Cesaratto (2010) ainda aponta que a superioridade tecnológica da indústria alemã resulta em uma excepcional performance exportadora por esse país. Lehndorff (2012), por sua vez, afirma que a política de compressão salarial e o fato de a taxa de câmbio nominal alemã estar desvalorizada em relação aos demais países europeus tornam as exportações alemãs mais competitivas em relação a seus concorrentes europeus. Não o bastante, Daudt e Willcox (2016, p. 25) afirmam que o sucesso desse país pode ser atribuído a uma série de reformas no capitalismo alemão, “em especial aquelas referentes ao mercado de trabalho e à política de compressão salarial, que contribuíram para manter uma taxa real de câmbio competitiva”. Outro fator, apontado por Dauderstädt (2012) é que a Alemanha se beneficiou das mudanças dos padrões de demanda mundial, inclusive estimulando a demanda de bens de consumo “de luxo”.

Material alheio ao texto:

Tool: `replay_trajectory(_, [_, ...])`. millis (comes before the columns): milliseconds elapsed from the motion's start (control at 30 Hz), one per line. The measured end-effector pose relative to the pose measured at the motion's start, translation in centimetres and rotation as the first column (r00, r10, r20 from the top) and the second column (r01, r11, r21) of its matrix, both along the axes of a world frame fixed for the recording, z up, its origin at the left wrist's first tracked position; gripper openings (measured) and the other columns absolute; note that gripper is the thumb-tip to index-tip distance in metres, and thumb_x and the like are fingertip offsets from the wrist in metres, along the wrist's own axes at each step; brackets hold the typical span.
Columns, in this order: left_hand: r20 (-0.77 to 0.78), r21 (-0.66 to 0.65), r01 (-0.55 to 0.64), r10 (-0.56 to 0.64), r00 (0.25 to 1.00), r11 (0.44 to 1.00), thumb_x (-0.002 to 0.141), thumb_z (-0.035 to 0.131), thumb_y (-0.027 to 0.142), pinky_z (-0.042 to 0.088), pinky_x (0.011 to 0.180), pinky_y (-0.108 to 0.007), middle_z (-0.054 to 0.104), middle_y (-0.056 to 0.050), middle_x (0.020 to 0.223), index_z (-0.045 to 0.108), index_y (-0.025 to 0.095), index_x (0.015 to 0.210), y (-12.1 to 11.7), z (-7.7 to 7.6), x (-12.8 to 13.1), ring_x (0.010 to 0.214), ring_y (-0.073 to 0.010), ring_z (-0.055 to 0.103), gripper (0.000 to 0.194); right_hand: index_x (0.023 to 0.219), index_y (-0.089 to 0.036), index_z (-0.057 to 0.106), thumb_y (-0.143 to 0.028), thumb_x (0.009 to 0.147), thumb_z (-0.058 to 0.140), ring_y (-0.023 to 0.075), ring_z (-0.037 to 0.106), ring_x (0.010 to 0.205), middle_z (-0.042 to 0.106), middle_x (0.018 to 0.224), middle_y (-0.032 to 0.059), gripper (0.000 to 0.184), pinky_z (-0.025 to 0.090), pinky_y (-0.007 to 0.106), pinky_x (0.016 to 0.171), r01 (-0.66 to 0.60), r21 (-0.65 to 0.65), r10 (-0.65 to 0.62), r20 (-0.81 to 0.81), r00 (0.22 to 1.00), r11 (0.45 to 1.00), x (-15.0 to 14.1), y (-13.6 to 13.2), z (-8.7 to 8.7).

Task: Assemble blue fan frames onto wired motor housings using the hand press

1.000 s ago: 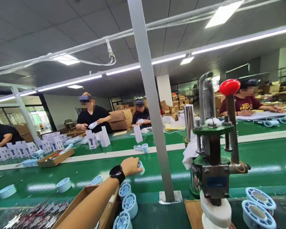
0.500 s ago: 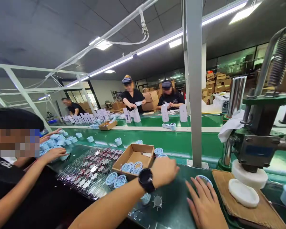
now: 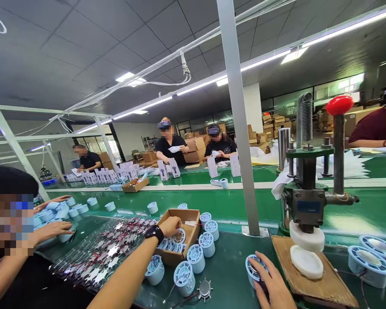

A posição da Alemanha neste processo e a busca por se manter no topo desta revolução é algo tão almejado que os planos e estratégias estão sendo criados e ajustados de forma homogênea, sob a coordenação do governo federal alemão e participação de empresas como Siemens, Volkswagen, Bosch, Kuka, ABB, Festo e IBM.
A Hight-Tech Strategy foi a primeira iniciativa ampla construída a partir de um consenso nacional que compartilha uma visão comum sobre o processo de inovação e a necessidade de criar novas tecnologias, considerando o objetivo mais geral da economia alemã o de consolidar sua liderança global e abrir possibilidades para sua indústria (DAUDT; WILLCOX, 2016, p. 28).
Segundo Daudt e Willcox (2016) as grandes áreas consideradas prioritárias e que darão o Norte para as ações estratégicas alemãs, atualmente, são: economia digital e sociedade; economia sustentável e energia; saúde e vida saudável; mobilidade inteligente; e segurança civil.
O objetivo central da estratégia é dirigir as políticas de pesquisa e inovação para a resolução de “missões” específicas. Para isso, optou-se por associar projetos específicos (forward-looking projects) aos grandes temas. Tais projetos devem perseguir objetivos específicos, em um período de dez a 15 anos (DAUDT; WILLCOX, 2016, p. 30).
Apesar de todas essas estratégias, vantagens expressivas e o significativo potencial econômico, a Alemanha apresenta alguns desafios que ainda precisam ser superados. O IEDI (2017) aponta que, enquanto as grandes empresas alemãs estão integrando suas instalações de produção em sistemas de TI de nível superior, as pequenas e médias empresas deste país ainda estão reticentes em aderir ao projeto 4.0. Fora este, a incerteza quanto aos impactos no mercado de trabalho do aumento da digitalização já está surgindo, uma vez que há receio de que com as atividades de rotina sendo crescentemente automatizadas e digitalizadas, haja má remuneração e menor proteção social aos “trabalhadores de cliques” e “trabalhadores de nuvens”, o que poderia criar dificuldades ao ritmo de expansão dos mercados consumidores.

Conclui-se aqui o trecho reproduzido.